*How to complete this task*. If a line in the records below contains the word "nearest", copy it out.

START Listed entries

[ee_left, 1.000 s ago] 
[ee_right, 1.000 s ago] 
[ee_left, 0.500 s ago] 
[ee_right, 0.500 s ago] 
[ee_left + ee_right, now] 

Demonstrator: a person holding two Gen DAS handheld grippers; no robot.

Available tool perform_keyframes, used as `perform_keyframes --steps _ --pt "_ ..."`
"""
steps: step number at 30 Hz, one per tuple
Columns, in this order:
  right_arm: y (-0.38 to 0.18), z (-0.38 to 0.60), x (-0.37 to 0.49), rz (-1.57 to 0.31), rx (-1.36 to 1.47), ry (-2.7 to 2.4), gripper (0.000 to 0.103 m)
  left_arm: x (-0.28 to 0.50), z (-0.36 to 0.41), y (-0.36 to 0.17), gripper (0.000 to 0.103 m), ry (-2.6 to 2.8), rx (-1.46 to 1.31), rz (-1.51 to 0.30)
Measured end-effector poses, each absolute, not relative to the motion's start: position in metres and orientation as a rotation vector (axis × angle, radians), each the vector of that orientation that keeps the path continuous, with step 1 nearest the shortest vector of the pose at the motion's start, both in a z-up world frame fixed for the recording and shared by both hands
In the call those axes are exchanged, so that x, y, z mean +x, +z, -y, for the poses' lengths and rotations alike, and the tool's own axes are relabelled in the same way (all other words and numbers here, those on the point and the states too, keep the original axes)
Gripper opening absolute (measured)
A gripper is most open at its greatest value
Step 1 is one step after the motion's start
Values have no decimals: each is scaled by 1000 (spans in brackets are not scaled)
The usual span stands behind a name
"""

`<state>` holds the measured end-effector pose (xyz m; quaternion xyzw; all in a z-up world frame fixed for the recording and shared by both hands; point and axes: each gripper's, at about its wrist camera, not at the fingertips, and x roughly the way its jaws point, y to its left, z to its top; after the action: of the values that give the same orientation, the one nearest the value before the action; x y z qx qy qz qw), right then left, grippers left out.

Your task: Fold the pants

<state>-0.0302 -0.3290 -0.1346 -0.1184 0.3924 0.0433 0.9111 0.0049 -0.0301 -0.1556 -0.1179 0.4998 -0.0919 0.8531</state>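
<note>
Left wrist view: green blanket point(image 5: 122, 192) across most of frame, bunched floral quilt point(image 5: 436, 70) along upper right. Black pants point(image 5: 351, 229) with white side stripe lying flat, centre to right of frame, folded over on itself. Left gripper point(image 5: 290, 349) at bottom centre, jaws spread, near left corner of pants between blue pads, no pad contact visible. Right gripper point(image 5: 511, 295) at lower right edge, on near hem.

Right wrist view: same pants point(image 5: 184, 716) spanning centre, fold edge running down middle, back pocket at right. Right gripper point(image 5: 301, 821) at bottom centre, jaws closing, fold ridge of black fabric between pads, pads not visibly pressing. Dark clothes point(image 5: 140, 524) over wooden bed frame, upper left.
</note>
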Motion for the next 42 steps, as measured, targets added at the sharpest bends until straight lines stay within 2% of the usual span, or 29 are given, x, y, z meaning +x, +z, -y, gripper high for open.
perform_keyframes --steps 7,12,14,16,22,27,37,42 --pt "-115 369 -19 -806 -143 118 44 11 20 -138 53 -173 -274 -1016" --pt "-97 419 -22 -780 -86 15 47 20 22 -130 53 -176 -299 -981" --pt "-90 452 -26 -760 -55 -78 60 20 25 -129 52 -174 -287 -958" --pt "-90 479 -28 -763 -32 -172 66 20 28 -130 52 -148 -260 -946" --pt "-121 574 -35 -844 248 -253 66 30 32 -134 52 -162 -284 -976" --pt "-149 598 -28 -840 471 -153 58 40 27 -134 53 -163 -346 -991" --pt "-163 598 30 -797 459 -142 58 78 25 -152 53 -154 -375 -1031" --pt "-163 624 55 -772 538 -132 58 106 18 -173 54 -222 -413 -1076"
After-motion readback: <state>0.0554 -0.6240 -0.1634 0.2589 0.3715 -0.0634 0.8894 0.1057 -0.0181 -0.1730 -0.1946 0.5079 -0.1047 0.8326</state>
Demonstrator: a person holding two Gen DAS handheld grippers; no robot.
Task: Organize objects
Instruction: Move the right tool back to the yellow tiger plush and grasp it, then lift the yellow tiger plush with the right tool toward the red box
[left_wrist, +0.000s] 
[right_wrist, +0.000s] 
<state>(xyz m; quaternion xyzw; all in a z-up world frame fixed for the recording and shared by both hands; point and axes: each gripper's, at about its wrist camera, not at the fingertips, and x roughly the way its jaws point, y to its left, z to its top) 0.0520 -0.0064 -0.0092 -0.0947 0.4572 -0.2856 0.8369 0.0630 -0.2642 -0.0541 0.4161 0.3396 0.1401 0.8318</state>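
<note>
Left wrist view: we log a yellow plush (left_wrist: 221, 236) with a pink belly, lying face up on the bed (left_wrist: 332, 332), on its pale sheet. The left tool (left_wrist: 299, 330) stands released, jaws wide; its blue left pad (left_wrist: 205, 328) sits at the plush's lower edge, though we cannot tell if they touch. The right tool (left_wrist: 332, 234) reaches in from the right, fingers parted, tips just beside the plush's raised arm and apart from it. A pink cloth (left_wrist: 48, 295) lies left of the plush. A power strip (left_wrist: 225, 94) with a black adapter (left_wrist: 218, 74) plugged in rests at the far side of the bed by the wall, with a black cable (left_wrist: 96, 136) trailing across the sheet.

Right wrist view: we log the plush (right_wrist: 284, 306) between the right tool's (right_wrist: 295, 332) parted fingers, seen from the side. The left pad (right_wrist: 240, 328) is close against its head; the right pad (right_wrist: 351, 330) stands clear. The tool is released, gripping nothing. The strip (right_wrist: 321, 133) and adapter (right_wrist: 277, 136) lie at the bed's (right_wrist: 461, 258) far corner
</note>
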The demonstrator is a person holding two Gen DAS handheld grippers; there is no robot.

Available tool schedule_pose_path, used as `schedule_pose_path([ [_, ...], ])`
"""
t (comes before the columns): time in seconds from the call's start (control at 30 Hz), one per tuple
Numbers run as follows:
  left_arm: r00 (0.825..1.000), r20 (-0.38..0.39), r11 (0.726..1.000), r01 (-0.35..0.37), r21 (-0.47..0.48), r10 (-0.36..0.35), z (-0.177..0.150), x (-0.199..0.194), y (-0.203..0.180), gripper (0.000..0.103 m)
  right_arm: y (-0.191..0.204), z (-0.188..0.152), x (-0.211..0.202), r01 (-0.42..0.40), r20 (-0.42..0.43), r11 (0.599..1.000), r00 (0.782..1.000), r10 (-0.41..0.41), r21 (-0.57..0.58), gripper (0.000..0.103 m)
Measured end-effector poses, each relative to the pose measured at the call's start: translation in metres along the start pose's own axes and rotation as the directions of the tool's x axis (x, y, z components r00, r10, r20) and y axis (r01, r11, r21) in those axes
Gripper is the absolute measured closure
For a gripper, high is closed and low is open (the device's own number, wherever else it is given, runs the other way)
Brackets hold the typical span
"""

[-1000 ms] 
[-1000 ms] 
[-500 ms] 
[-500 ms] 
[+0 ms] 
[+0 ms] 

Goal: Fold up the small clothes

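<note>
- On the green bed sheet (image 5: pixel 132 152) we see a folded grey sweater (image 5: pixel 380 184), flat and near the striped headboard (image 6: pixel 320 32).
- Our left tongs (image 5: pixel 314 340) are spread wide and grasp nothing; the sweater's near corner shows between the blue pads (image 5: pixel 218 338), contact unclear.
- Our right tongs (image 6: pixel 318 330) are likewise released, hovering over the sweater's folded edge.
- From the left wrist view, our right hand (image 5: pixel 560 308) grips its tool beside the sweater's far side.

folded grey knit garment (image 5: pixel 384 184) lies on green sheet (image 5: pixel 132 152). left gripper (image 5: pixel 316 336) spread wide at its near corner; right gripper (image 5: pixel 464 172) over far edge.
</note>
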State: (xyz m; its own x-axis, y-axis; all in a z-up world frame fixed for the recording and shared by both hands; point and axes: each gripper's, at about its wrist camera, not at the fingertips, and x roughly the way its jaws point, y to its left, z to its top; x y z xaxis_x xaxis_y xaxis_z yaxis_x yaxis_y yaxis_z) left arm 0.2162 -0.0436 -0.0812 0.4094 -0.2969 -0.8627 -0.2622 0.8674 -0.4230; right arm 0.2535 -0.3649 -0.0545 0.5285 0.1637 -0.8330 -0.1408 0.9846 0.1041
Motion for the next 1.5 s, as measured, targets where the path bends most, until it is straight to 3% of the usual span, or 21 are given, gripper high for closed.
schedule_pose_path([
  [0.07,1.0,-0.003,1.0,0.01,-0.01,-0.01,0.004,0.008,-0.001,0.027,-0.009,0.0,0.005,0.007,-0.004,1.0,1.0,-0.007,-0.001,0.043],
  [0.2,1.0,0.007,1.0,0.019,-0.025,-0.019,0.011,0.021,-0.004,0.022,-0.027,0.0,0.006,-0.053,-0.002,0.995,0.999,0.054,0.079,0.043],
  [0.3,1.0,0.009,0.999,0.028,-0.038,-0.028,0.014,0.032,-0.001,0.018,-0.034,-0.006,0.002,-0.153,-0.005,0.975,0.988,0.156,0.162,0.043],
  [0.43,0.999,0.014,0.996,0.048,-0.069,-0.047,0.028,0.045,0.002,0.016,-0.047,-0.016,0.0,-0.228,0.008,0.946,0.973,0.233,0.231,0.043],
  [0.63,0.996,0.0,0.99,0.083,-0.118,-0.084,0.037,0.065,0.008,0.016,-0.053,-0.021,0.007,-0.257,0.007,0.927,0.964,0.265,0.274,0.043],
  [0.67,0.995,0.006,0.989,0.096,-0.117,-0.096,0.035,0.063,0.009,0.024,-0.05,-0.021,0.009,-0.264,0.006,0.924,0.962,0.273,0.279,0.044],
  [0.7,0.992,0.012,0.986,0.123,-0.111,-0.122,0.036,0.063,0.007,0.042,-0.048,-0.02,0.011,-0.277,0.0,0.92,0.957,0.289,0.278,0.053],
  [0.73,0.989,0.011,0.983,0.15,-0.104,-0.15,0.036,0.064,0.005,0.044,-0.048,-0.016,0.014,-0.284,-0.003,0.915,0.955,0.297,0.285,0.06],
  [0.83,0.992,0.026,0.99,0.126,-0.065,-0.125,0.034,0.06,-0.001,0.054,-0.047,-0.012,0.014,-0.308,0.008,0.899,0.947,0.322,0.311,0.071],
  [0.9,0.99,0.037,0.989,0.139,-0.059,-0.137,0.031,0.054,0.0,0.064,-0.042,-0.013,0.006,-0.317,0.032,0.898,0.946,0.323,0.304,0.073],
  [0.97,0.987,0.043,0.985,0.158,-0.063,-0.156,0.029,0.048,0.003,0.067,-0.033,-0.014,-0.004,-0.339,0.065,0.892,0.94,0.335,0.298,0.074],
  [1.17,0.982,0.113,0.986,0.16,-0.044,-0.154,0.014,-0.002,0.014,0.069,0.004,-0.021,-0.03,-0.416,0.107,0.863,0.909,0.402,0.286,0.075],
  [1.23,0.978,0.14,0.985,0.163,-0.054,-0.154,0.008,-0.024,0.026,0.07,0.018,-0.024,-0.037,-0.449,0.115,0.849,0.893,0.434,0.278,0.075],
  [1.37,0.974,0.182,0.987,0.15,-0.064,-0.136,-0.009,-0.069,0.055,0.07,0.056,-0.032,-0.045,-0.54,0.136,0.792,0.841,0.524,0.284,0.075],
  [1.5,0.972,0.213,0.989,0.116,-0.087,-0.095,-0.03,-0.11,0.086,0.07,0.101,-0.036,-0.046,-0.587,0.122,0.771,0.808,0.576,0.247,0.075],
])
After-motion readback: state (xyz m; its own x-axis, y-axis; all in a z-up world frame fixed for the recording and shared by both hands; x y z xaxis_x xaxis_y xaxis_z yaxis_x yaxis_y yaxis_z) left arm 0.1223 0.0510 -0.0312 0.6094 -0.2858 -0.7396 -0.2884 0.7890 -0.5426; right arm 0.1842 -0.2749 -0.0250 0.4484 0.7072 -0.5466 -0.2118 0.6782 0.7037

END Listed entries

*Exercise answer*.
Measured end-effector poses, each absolute, not relative to the motion's start: position in metres and orientation as a rotation vector (axis × angle, radians), each the vector of that orientation that keeps the path continuous, with step 1 nearest the shortest vector of the pose at the motion's start, both in a z-up world frame fixed for the recording and shared by both hands
`<state>` holds the measured end-effector pose (xyz m; quaternion xyzw; all in a z-up world frame fixed for the recording and shared by both hands; point and axes: each gripper's, at about its wrist camera, not at the fingertips, and x roughly the way its jaws point, y to its left, z to its top; after the action: of the values that give the same orientation, the one nearest the value before the action; x y z qx qy qz qw), right then left, grippers left out.

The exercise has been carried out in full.